_AIM OF THE TASK_
Could you output the whole listing exactly as it stands, minus any images?

[Opening DATA SEGMENT section]

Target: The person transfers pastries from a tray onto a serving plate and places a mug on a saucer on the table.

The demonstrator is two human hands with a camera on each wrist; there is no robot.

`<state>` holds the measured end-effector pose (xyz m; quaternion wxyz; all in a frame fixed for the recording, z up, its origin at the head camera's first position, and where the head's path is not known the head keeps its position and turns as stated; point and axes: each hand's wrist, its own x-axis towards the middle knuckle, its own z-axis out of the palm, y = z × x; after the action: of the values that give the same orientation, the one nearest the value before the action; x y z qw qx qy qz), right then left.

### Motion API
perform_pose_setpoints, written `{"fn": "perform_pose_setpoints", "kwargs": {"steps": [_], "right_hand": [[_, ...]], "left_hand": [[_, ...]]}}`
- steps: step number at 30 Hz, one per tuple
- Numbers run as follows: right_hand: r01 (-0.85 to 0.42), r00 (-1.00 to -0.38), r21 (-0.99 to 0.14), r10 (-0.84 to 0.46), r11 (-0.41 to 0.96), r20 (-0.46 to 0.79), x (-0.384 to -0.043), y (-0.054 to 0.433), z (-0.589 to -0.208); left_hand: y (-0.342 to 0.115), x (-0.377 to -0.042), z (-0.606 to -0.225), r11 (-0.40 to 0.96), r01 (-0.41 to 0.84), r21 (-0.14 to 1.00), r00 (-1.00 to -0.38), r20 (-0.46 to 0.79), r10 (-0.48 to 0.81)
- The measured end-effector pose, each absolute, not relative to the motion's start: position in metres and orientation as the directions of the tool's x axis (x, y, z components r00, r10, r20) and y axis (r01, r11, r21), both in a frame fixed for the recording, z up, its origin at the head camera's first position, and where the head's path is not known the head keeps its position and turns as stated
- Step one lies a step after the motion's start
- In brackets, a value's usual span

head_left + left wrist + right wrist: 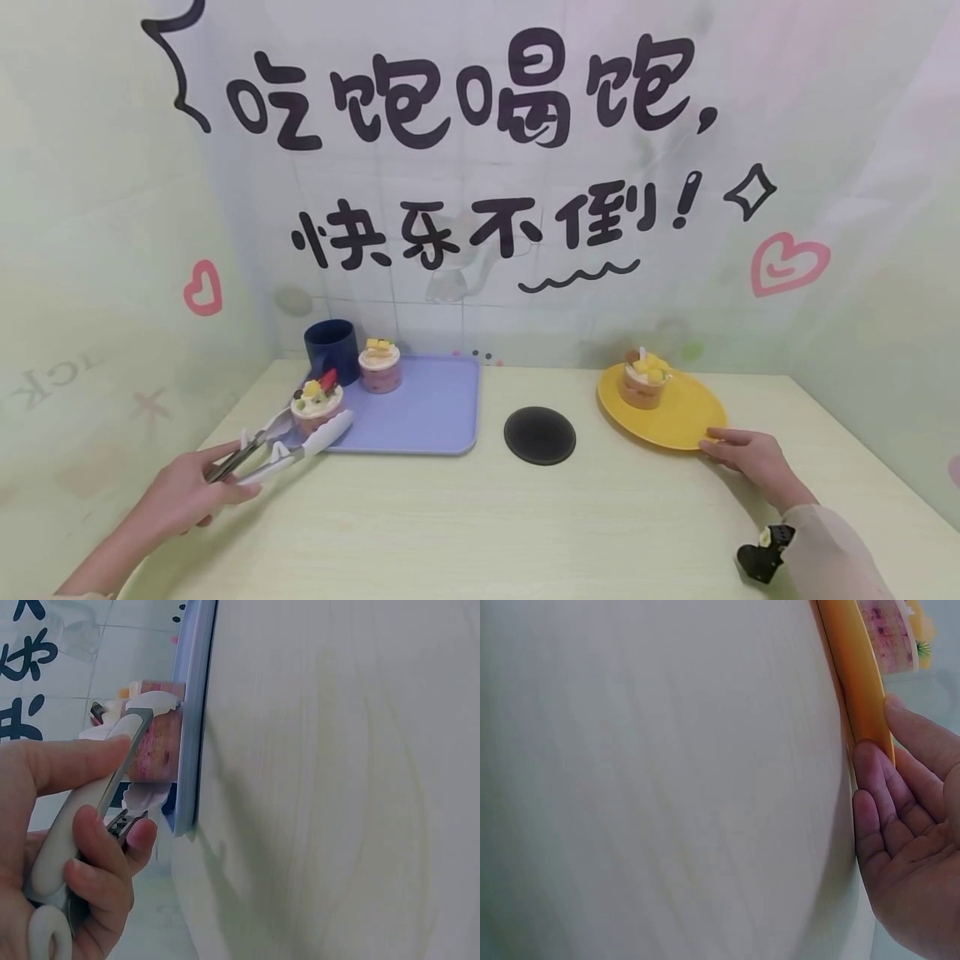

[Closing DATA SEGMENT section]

_TASK RESULT_
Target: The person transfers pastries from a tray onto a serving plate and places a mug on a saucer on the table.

The demonstrator is two human hands with a camera on each wrist; there is no robot.

`<state>` holds the measured end-effector pose (xyz m; quaternion wxyz; all in a frame fixed for the recording, z up, its origin at the head camera's first position, and where the head's path is not known the head keeps its position and turns as stated; point and axes: each hand's wrist, its own x-axis towards the middle knuckle, its own z-axis out of the palm, y = z × x; after the action: of the values that give the same orientation, the one nearest the value before the action; x y z qw qx qy qz), right then left.

### Motion API
perform_pose_setpoints, written `{"fn": "perform_pose_setpoints", "kwargs": {"steps": [_], "right_hand": [[_, ...]], "left_hand": [[_, ...]]}}`
- steps: step number at 30 Hz, one per tuple
- Numbers run as follows: right_hand: r01 (-0.85 to 0.42), r00 (-1.00 to -0.38), r21 (-0.99 to 0.14), r10 (-0.84 to 0.46), r11 (-0.41 to 0.96), r20 (-0.46 to 0.79), x (-0.384 to -0.043), y (-0.054 to 0.433), z (-0.589 to -0.208); left_hand: y (-0.342 to 0.115), x (-0.377 to -0.042), z (-0.606 to -0.225), r11 (-0.40 to 0.96), r01 (-0.41 to 0.84), r21 (-0.14 to 1.00), r00 (-1.00 to -0.38), r20 (-0.46 to 0.79), r10 (-0.48 to 0.81)
- The measured end-effector pose, each absolute, not relative to the motion's start: position in metres and orientation as the directions of the tool's x axis (x, y, z components r00, r10, r20) and y axis (r01, r11, r21), both in a frame fixed for the recording, z up, its origin at the head camera's first position, and where the head's path is not known the head keeps its position and turns as stated
- Step one lies a step after the motion's start
- In brackets, a value's usual span

head_left + left wrist + right wrist: 

The response to this exercise is now complete.